Una volta rimasi senza parole nel sentire il piccolo Gaetano rasserenare la mamma dispiaciuta perché Leo aveva un fortissimo mal di pancia e non riusciva a reagire alla terapia, che però ancora una volta fu risolutiva.
Una domenica mattina però qualcosa non andò come speravamo.

Fui chiamata la mattina presto per visitare Leo che però, tutto sommato, non mi sembrava stare molto male.
Anche questa volta aveva avuto qualche scarica di diarrea, era leggermente inappetente e meno vivace e presentava un piccolissimo dolore addominale.
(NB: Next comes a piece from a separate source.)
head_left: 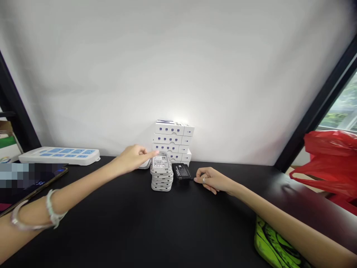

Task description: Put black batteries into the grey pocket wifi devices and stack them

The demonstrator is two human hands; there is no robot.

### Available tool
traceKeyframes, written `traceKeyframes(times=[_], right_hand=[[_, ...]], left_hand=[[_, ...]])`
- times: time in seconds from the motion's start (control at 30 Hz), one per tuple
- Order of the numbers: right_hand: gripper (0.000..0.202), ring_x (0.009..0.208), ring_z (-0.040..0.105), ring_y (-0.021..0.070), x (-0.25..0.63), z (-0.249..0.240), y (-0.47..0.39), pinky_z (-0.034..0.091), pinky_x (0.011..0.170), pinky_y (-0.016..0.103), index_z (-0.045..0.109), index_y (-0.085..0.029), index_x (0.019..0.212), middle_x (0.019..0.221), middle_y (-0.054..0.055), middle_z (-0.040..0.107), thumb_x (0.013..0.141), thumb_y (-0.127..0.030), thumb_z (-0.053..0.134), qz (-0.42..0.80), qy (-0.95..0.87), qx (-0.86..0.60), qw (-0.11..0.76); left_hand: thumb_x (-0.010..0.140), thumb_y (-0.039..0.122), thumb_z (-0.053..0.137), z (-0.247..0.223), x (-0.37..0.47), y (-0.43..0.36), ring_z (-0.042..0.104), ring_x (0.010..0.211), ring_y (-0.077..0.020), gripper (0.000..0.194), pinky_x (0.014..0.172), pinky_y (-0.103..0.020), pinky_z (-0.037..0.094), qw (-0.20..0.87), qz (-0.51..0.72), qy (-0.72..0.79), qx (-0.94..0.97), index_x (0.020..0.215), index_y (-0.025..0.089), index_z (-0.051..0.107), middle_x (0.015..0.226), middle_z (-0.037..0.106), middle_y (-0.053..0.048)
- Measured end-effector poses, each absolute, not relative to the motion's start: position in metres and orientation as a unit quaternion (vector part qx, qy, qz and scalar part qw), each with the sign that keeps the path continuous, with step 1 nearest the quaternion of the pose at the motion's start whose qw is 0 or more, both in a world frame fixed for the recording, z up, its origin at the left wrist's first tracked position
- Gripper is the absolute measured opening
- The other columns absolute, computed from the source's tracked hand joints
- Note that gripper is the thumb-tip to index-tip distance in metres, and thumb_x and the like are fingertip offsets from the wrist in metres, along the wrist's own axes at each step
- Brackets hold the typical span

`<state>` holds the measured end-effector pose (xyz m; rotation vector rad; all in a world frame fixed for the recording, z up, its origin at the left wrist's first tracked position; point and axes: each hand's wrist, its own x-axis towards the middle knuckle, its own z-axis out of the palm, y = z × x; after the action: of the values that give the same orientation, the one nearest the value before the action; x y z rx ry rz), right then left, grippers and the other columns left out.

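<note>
My left hand [135, 158] reaches to a stack of white handheld devices, its thumb stretched out over the far left corner of the top device [161, 164]. The other fingers are loosely curled, and I see nothing held in them. That top device lies face up, showing a printed label in its open recess. Right of the stack is a black battery [182, 172] marked 3000mAh. Its near right corner meets the pinched fingertips of my right hand [212, 180], which wears a ring. Partly hidden behind my left hand lies a flat white piece [145, 164].
Several white boxes [170, 138] are piled against the wall behind the devices. A white power strip [60, 155] and a phone [33, 186] lie at the left. A green patterned item [275, 245] sits under my right forearm; a red plastic bag [331, 163] is at the right.
</note>
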<state>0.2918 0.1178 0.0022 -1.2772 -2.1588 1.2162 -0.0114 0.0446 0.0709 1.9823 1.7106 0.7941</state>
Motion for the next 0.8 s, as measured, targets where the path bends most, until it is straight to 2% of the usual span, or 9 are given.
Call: traceKeyframes(times=[0.03,0.13,0.2,0.27,0.33,0.4,0.53,0.67,0.8], right_hand=[[0.038,0.031,0.036,0.0039,0.291,0.003,0.117,0.023,0.036,0.018,0.047,-0.02,0.073,0.044,-0.01,0.05,0.08,-0.054,0.064,0.429,-0.762,-0.451,0.176],[0.036,0.031,0.035,0.0037,0.29,0.004,0.116,0.022,0.036,0.018,0.047,-0.02,0.074,0.042,-0.011,0.049,0.08,-0.052,0.064,0.429,-0.762,-0.452,0.177],[0.035,0.031,0.035,0.0035,0.29,0.005,0.115,0.022,0.036,0.018,0.048,-0.02,0.074,0.043,-0.01,0.049,0.08,-0.05,0.064,0.43,-0.761,-0.453,0.176],[0.035,0.031,0.036,0.0034,0.29,0.004,0.116,0.022,0.036,0.018,0.048,-0.02,0.074,0.044,-0.01,0.051,0.081,-0.05,0.065,0.432,-0.759,-0.454,0.178],[0.035,0.032,0.038,0.0034,0.29,0.004,0.117,0.022,0.036,0.018,0.048,-0.02,0.074,0.045,-0.009,0.052,0.08,-0.05,0.065,0.433,-0.756,-0.456,0.18],[0.036,0.032,0.038,0.0034,0.291,0.003,0.118,0.022,0.036,0.018,0.048,-0.019,0.074,0.045,-0.009,0.053,0.079,-0.05,0.066,0.435,-0.752,-0.46,0.183],[0.036,0.034,0.041,0.004,0.291,0.004,0.118,0.024,0.036,0.018,0.047,-0.02,0.074,0.046,-0.008,0.053,0.083,-0.052,0.062,0.427,-0.737,-0.48,0.212],[0.039,0.037,0.044,0.0053,0.279,0.011,0.118,0.024,0.035,0.017,0.041,-0.022,0.077,0.048,-0.007,0.054,0.087,-0.058,0.051,0.394,-0.718,-0.506,0.27],[0.048,0.038,0.047,0.0083,0.255,0.016,0.12,0.024,0.033,0.017,0.037,-0.024,0.082,0.047,-0.006,0.057,0.075,-0.061,0.067,0.389,-0.7,-0.539,0.26]], left_hand=[[0.091,0.056,0.054,0.073,-0.016,0.054,0.039,0.042,-0.0085,0.05,0.043,-0.022,0.033,0.22,0.258,0.628,0.7,0.06,0.018,0.046,0.051,0.04,0.008],[0.096,0.042,0.057,0.073,-0.02,0.071,0.061,0.061,-0.0118,0.029,0.057,-0.026,0.052,0.252,0.213,0.648,0.686,0.092,0.014,0.062,0.079,0.064,0.001],[0.096,0.037,0.058,0.071,-0.02,0.072,0.066,0.078,-0.0165,0.025,0.068,-0.032,0.057,0.245,0.206,0.66,0.679,0.107,0.014,0.062,0.098,0.067,-0.004],[0.096,0.036,0.058,0.072,-0.021,0.066,0.067,0.084,-0.0191,0.026,0.073,-0.036,0.058,0.223,0.208,0.673,0.674,0.11,0.015,0.062,0.104,0.066,-0.005],[0.096,0.037,0.058,0.075,-0.023,0.056,0.066,0.08,-0.018,0.025,0.07,-0.034,0.057,0.203,0.211,0.679,0.673,0.106,0.014,0.063,0.099,0.067,-0.004],[0.096,0.039,0.057,0.077,-0.025,0.042,0.062,0.066,-0.0139,0.027,0.061,-0.029,0.053,0.189,0.216,0.676,0.679,0.092,0.014,0.063,0.082,0.064,0.0],[0.094,0.042,0.048,0.078,-0.027,0.006,0.038,0.046,-0.0094,0.042,0.047,-0.023,0.029,0.185,0.224,0.647,0.705,0.059,0.018,0.047,0.052,0.042,0.007],[0.086,0.047,0.046,0.064,-0.012,-0.033,0.033,0.045,-0.011,0.04,0.044,-0.024,0.023,0.227,0.183,0.62,0.729,0.056,0.021,0.042,0.05,0.041,0.006],[0.081,0.04,0.049,0.042,0.014,-0.052,0.036,0.049,-0.013,0.04,0.046,-0.026,0.023,0.227,0.144,0.606,0.749,0.049,0.021,0.034,0.049,0.038,0.004]])
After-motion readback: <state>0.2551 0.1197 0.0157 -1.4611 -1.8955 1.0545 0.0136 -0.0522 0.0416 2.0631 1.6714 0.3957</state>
Per iniziare subito una terapia di sostegno decisi di mettere un catetere endovena, iniziare una fluido terapia con un antibiotico specifico per l’intestino ed un regolatore della motilità: inoltre prelevai un campione di sangue per effettuare uno screening di base.
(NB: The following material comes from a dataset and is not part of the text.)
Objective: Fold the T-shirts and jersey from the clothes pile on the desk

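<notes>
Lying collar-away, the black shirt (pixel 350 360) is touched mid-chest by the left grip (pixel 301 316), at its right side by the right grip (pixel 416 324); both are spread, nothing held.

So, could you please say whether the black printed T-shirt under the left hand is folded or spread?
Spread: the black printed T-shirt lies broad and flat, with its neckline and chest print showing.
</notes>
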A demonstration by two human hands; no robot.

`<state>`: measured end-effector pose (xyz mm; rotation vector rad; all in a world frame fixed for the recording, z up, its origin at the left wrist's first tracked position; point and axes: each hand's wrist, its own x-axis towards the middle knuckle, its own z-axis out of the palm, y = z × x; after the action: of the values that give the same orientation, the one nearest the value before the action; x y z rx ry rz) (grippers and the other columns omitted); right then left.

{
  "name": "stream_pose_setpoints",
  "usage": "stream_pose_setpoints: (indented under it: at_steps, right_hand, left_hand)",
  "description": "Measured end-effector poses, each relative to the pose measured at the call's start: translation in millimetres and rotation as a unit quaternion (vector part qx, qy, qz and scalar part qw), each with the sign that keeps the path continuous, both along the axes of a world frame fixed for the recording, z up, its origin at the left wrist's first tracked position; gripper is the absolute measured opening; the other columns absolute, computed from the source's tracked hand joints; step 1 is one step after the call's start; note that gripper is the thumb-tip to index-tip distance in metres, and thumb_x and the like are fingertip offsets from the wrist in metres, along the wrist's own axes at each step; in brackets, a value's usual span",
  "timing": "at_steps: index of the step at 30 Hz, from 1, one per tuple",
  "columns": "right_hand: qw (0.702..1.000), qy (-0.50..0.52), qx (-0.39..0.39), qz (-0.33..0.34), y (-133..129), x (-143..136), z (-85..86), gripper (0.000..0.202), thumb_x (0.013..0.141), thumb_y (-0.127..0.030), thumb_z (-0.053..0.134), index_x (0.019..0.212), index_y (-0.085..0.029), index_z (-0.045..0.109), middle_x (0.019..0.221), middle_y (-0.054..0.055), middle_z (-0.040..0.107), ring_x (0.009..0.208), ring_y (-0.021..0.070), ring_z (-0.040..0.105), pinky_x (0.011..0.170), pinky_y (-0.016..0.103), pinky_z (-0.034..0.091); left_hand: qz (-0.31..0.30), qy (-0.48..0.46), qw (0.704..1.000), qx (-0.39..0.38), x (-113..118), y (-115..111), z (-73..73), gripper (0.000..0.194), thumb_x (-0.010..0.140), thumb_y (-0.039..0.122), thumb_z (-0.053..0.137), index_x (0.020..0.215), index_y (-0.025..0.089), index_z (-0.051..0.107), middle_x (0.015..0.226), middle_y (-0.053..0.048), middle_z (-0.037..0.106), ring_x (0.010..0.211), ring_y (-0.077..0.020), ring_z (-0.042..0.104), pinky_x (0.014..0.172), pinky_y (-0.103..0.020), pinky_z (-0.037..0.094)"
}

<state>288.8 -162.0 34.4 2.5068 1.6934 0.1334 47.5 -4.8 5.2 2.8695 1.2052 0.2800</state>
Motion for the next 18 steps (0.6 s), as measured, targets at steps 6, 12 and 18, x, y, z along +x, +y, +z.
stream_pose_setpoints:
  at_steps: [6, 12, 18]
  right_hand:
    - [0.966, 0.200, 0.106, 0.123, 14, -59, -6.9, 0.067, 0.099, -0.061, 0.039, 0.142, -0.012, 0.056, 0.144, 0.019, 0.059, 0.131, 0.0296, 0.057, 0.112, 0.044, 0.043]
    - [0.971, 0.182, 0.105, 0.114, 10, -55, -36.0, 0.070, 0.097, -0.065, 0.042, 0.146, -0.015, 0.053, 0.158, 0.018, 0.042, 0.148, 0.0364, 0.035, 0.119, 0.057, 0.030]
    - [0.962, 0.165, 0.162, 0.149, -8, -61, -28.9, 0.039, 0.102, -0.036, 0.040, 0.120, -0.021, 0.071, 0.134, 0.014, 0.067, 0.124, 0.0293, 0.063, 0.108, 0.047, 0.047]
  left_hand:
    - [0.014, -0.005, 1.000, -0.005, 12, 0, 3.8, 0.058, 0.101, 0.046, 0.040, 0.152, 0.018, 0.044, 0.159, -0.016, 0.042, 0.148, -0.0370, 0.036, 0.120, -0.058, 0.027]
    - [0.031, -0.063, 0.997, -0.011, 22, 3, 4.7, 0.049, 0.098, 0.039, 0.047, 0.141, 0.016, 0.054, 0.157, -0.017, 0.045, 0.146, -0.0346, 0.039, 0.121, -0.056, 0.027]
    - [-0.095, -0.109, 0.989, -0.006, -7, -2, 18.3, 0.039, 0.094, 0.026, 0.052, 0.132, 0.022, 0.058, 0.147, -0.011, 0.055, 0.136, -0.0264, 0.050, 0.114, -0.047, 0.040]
Leo peggiorava e, nonostante il suo emocromo ed il suo biochimico fossero normali, decidemmo di eseguire un’ ecografia addominale.
Pasquale, il nostro attento ecografista, si rende subito conto che, nonostante la quantità di fluidi somministrati, in vescica non si era accumulata urina…Leo era in blocco renale.

Un secondo prelievo ci permise di sapere che i valori della funzionalità renale erano tutti molto più alti del normale e, purtroppo, a peggiorare il quadro, iniziarono delle crisi convulsive.
La situazione stava degenerando.
Fu somministrato un antiepilettico, dell’ossigeno e una terapia specifica per i blocchi renali con l’aggiunta di un catetere urinario per calcolare la quantità di urina che veniva prodotta.
Nonostante tutto questo Leo “se ne andò”, dopo un’ennesima convulsione, nelle prime ore del mattino, lasciandoci tutti senza parole.
In quarantotto ore tutto era cambiato.
Cercavamo di darci una spiegazione logica all’accaduto e, nonostante mi renda conto che in queste circostanze non si ha la lucidità per prendere decisioni, Antonello, il papà di Gaetano, richiese un’ autopsia.
La storia di Leo venne presa a cuore da tutti e lo stesso istituto zoo profilattico che eseguì l’autopsia riuscì a dare in sole 24 ore il referto.
Si trattava di veleno anticoagulante.
Ancora una volta del veleno per topi maneggiato da persone non esperte era stata la causa di una vittima innocente.

Il povero Leo aveva emorragie interne ovunque ed il blocco renale era stato il risultato di una sofferenza generale.
Il povero Gaetano pianse disperato…perchè era morto il suo migliore amico.